TASK GOAL
Please reproduce the entire listing exactly.

DATASET CONTENT
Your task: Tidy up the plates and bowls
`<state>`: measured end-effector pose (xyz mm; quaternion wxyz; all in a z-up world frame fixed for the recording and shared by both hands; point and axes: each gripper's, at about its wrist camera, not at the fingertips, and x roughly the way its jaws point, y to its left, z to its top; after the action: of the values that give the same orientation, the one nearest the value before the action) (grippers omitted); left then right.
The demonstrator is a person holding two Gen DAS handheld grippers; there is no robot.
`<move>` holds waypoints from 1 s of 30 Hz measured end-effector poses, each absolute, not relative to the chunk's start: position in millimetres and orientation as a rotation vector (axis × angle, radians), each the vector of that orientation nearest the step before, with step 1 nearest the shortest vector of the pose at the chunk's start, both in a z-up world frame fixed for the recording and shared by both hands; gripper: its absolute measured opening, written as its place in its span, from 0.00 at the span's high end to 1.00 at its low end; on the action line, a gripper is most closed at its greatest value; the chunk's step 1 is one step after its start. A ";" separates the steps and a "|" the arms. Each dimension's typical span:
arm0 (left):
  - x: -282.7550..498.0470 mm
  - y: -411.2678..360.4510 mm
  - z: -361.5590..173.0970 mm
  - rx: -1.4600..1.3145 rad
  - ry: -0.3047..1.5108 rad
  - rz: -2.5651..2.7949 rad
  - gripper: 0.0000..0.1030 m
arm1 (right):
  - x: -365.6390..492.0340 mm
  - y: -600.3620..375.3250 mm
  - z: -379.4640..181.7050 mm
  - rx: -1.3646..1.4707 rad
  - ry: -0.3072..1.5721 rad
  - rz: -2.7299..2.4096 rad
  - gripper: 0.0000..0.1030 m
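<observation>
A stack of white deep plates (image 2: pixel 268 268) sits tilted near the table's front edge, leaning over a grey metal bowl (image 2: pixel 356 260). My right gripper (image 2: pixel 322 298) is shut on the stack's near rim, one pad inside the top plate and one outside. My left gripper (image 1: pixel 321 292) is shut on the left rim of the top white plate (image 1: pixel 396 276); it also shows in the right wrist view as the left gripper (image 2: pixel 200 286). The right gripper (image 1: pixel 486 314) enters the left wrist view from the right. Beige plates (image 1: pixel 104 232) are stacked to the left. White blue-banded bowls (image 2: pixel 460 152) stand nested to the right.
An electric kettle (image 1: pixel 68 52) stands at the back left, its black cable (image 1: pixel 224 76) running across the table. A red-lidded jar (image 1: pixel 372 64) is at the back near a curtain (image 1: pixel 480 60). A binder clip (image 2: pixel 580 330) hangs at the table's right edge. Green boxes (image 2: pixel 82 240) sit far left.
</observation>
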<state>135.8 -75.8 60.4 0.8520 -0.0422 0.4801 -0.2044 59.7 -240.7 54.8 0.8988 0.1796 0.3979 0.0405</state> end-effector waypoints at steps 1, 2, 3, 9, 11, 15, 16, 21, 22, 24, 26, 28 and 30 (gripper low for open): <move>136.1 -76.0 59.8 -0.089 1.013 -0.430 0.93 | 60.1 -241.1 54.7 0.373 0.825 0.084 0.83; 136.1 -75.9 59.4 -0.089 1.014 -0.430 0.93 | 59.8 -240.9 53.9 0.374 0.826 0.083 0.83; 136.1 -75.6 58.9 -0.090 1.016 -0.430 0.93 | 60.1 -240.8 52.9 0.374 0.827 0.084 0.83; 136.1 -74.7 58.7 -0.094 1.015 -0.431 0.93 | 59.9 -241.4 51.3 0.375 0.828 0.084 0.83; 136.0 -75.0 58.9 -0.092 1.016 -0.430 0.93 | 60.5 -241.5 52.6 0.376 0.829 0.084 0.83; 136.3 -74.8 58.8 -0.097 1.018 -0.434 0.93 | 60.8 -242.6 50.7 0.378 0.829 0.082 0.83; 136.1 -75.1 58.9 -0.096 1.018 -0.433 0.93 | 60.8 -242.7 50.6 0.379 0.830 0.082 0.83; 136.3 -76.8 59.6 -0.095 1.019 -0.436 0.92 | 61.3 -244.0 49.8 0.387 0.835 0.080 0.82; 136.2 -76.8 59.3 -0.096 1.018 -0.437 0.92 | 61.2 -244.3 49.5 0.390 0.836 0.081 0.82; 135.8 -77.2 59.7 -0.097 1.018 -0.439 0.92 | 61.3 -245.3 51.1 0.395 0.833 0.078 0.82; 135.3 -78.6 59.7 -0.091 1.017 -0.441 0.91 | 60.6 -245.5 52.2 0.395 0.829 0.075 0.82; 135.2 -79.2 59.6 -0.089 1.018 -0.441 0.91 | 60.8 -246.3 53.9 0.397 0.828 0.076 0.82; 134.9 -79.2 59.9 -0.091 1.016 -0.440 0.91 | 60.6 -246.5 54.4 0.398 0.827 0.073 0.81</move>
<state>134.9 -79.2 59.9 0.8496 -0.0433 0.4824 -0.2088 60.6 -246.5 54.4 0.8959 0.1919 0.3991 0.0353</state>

ANSWER TO THIS PROBLEM
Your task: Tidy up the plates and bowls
`<state>`: measured end-effector pose (xyz mm; quaternion wxyz; all in a z-up world frame fixed for the recording and shared by both hands; point and axes: each gripper's, at about its wrist camera, not at the fingertips, and x roughly the way its jaws point, y to its left, z to its top; after the action: of the values that give the same orientation, the one nearest the value before the action) (grippers omitted); left then right.
The demonstrator is a person holding two Gen DAS handheld grippers; there is no robot.
`<move>` holds waypoints from 1 s of 30 Hz measured end-effector poses, each absolute, not relative to the chunk's start: position in millimetres and orientation as a rotation vector (axis × angle, radians), each the vector of that orientation nearest the step before, with step 1 nearest the shortest vector of the pose at the chunk's start, both in a z-up world frame fixed for the recording and shared by both hands; gripper: its absolute measured opening, written as its place in its span, from 0.00 at the span's high end to 1.00 at its low end; on the action line, a gripper is most closed at its greatest value; the chunk's step 1 is one step after its start. A ";" separates the steps and a "|" the arms. Each dimension's typical span:
arm0 (left):
  - x: -282.7550..498.0470 mm
  - y: -411.2678..360.4510 mm
  - z: -361.5590..173.0970 mm
  - rx: -1.4600..1.3145 rad
  - ry: -0.3047..1.5108 rad
  - rz: -2.5651..2.7949 rad
  - gripper: 0.0000..0.1030 m
arm1 (right):
  - x: -365.6390..492.0340 mm
  - y: -600.3620..375.3250 mm
  - z: -379.4640..181.7050 mm
  - rx: -1.3646..1.4707 rad
  - ry: -0.3072..1.5721 rad
  - rz: -2.7299..2.4096 rad
  - gripper: 0.0000..0.1030 m
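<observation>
A stack of white deep plates (image 2: pixel 268 268) sits tilted near the table's front edge, leaning over a grey metal bowl (image 2: pixel 356 260). My right gripper (image 2: pixel 322 298) is shut on the stack's near rim, one pad inside the top plate and one outside. My left gripper (image 1: pixel 321 292) is shut on the left rim of the top white plate (image 1: pixel 396 276); it also shows in the right wrist view as the left gripper (image 2: pixel 200 286). The right gripper (image 1: pixel 486 314) enters the left wrist view from the right. Beige plates (image 1: pixel 104 232) are stacked to the left. White blue-banded bowls (image 2: pixel 460 152) stand nested to the right.
An electric kettle (image 1: pixel 68 52) stands at the back left, its black cable (image 1: pixel 224 76) running across the table. A red-lidded jar (image 1: pixel 372 64) is at the back near a curtain (image 1: pixel 480 60). A binder clip (image 2: pixel 580 330) hangs at the table's right edge. Green boxes (image 2: pixel 82 240) sit far left.
</observation>
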<state>135.8 -75.8 60.4 0.8520 -0.0422 0.4801 -0.2044 59.7 -240.7 54.8 0.8988 0.1796 0.3979 0.0405</state> end-effector waypoints at steps 1, 2, 3, 9, 11, 15, 16, 21, 22, 24, 26, 28 and 30 (gripper low for open): <move>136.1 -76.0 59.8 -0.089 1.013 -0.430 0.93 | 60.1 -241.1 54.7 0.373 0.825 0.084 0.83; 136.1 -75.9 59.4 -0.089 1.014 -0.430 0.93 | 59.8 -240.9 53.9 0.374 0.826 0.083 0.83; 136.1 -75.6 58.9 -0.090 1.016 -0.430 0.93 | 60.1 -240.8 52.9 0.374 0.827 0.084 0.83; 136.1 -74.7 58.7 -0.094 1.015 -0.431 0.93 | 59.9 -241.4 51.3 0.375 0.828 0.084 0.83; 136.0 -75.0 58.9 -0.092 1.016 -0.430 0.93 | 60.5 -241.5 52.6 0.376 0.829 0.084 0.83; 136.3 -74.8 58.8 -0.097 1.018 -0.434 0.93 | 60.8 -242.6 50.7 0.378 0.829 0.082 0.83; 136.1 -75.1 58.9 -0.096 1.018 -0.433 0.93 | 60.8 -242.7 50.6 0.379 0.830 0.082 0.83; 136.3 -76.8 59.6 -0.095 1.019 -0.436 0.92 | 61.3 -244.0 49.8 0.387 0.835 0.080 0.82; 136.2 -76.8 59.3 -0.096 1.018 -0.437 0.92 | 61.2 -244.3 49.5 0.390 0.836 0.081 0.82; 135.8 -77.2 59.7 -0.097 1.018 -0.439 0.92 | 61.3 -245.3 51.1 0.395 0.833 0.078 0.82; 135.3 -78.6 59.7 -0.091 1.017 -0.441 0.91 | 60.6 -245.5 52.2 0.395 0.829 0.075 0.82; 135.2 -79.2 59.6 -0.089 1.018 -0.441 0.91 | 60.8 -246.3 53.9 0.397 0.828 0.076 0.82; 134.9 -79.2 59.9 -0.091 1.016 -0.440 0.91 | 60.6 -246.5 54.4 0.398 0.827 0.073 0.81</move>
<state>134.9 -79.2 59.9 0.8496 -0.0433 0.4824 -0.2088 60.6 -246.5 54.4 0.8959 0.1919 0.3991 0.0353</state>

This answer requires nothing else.